== Aim of the task ==
Return every line of the data below that includes the string "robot".

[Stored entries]

%%

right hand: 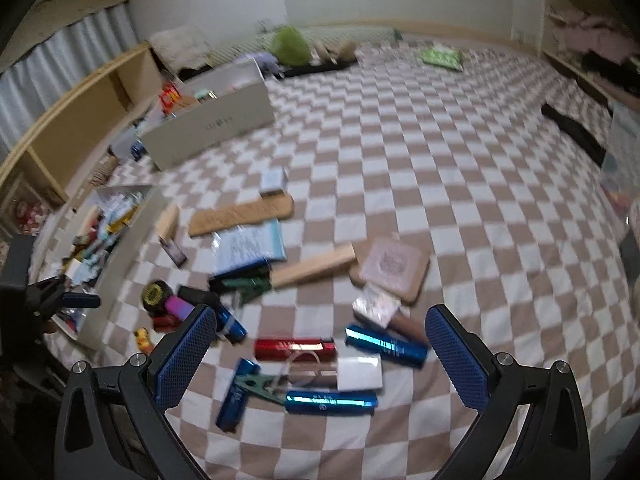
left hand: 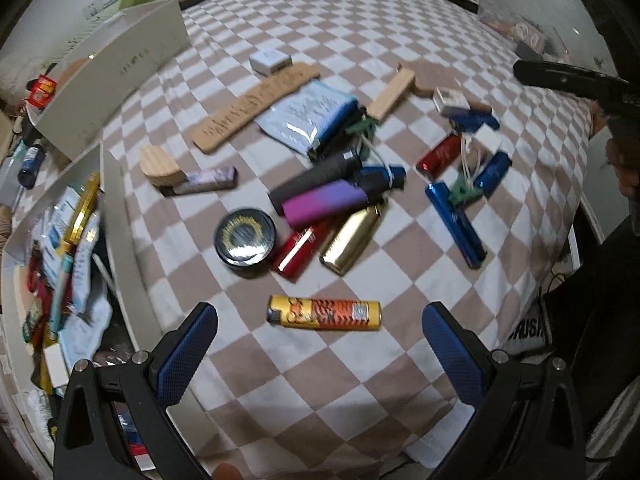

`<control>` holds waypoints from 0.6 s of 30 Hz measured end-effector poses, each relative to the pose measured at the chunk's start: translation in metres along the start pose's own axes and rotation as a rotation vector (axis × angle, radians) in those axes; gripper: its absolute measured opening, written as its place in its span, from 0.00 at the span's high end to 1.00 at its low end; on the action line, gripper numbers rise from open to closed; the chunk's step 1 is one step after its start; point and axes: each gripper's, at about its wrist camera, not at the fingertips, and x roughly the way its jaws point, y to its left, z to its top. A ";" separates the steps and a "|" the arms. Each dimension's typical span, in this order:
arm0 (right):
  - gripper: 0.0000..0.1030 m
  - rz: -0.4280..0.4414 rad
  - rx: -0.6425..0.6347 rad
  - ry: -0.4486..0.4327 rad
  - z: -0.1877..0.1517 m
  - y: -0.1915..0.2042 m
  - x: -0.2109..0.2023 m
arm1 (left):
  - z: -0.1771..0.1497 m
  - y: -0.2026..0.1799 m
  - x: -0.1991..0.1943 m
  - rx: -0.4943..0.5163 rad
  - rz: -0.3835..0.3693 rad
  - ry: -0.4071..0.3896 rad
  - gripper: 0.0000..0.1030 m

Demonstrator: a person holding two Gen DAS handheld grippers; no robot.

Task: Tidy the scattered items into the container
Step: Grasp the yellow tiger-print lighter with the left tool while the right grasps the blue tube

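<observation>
— So, where do the two grippers stand?

— Both have their fingers spread wide with nothing between the pads. The left gripper [left hand: 320, 354] hangs above the checkered bedspread [left hand: 460, 32], and the orange tiger-print lighter [left hand: 324, 313] lies flat on the cloth just ahead of its fingertips, not touched. The right gripper [right hand: 320, 356] hovers over a cluster further along the same edge of the bed: a red lighter [right hand: 294, 349], a white block [right hand: 359, 372], a green clip [right hand: 260, 385] and several blue metallic tubes, one of them [right hand: 331, 401] lying crosswise nearest the camera.

— And the container?

— The white open box [left hand: 120, 236] sits on the bedspread at the left of the left wrist view, close beside the left gripper. It already holds a jumble of packets and sticks. A second, taller white box [left hand: 120, 64] stands behind it.

— What is loose in the middle?

— A heap: a round black tin [left hand: 245, 237] touching a red lighter [left hand: 301, 251], then a gold lighter [left hand: 354, 240], a purple one [left hand: 324, 204] and a dark grey one [left hand: 316, 178] overlapping each other. Behind them lie a pale blue packet [left hand: 308, 114], a long cork strip [left hand: 256, 106] and a wooden stick [left hand: 391, 93].

— Anything by the container's wall?

— A small ridged wooden piece [left hand: 159, 165] resting against a patterned lighter [left hand: 208, 180].
</observation>
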 end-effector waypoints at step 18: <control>0.00 -0.127 -0.104 0.235 -0.069 0.006 0.066 | -0.010 0.003 0.035 0.014 -0.003 0.074 0.01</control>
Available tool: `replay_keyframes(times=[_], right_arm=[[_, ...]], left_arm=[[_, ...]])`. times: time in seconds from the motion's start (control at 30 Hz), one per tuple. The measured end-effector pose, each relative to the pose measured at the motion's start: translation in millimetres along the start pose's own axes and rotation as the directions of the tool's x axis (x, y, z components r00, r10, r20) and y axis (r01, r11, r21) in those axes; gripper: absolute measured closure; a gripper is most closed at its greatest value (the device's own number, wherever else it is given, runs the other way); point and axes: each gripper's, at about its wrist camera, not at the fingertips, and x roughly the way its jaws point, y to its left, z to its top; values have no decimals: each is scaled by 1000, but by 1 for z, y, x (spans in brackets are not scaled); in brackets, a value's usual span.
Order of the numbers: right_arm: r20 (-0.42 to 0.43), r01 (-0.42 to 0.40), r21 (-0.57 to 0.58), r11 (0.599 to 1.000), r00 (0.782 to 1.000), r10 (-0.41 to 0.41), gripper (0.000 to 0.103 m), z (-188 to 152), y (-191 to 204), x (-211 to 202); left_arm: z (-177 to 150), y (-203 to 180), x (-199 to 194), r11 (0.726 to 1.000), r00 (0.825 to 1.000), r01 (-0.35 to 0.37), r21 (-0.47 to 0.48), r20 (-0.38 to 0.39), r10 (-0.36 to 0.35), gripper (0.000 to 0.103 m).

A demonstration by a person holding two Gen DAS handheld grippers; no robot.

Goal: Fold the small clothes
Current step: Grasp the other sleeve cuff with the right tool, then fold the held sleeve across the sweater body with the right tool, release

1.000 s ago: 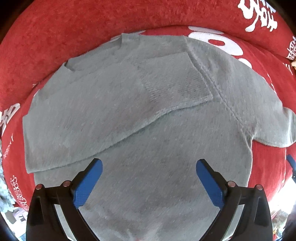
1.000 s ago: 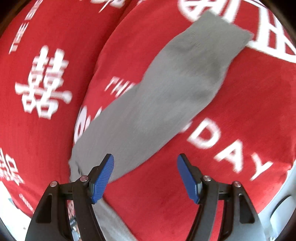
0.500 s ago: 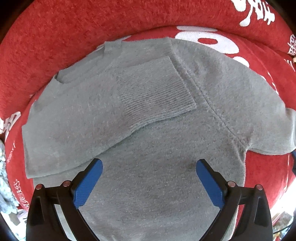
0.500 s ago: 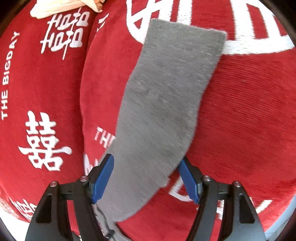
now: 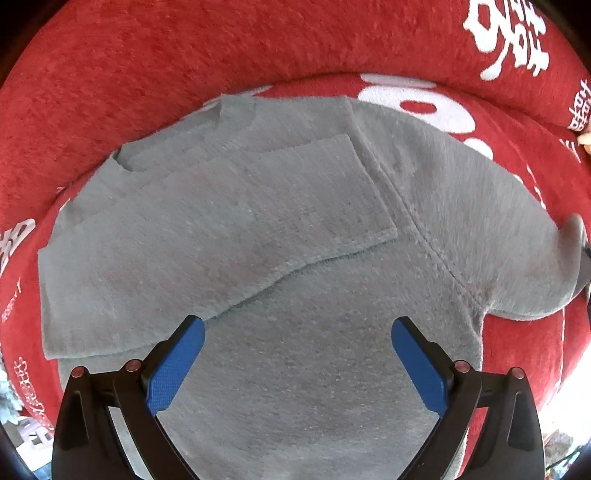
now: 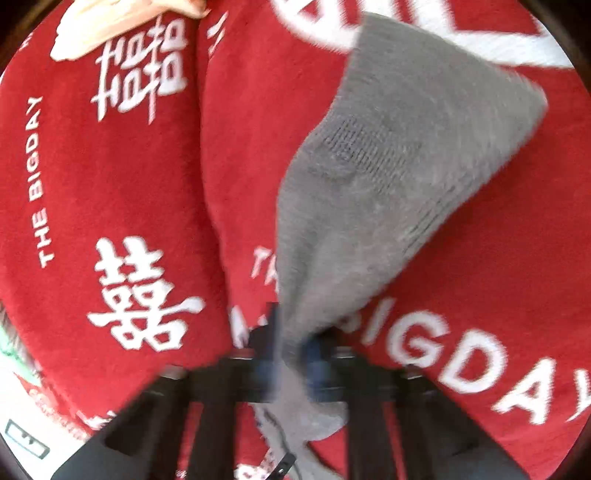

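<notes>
Half a second ago our right gripper [image 6: 291, 354] had its blue fingers spread on either side of the grey sleeve [image 6: 391, 177]; now they are pressed together on it, pinching the cloth near its lower end, and the picture is blurred with motion. Our left gripper [image 5: 297, 354] has kept its fingers wide apart, holding nothing, above the sweater [image 5: 295, 266]. The sweater lies flat on the red blanket [image 5: 184, 66] — collar toward the far edge, hem toward us, one sleeve already folded across the chest. The pinched sleeve runs lengthwise up and away from the right gripper, its cuff end lifted and partly curled. Only the left view shows the sweater's body; only the right view shows the grip, and a pale cloth [image 6: 110, 22] at the blanket's far corner.
</notes>
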Motion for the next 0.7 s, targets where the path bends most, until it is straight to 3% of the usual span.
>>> replay_keyframes(times=[0.2, 0.33, 0.47, 0.53, 0.6, 0.7], right_arm=[[-104, -103, -156, 982, 991, 87, 96, -30, 58, 23], [-222, -160, -331, 930, 971, 89, 96, -72, 119, 56], [-334, -204, -512, 834, 942, 25, 96, -132, 172, 93], [-383, -215, -614, 760, 923, -48, 96, -174, 191, 117], [-421, -220, -690, 690, 897, -135, 96, -217, 201, 145], [-454, -212, -747, 630, 855, -251, 96, -273, 194, 185]], left_arm=[[-1, 22, -4, 1000, 999, 17, -14, 36, -16, 2], [1, 47, -5, 997, 996, 52, -52, 71, -48, 2], [-7, 88, -11, 994, 993, 75, -83, 95, -67, 2], [-11, 108, -15, 992, 993, 68, -105, 99, -58, 1], [-18, 132, -19, 990, 994, 49, -132, 100, -36, 2], [-33, 165, -26, 984, 994, 22, -178, 107, -3, 2]])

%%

== Result ==
Demonstrator: a person holding two Gen DAS handheld grippers; no robot.
A demonstration by a person holding two Gen DAS handheld grippers; no robot.

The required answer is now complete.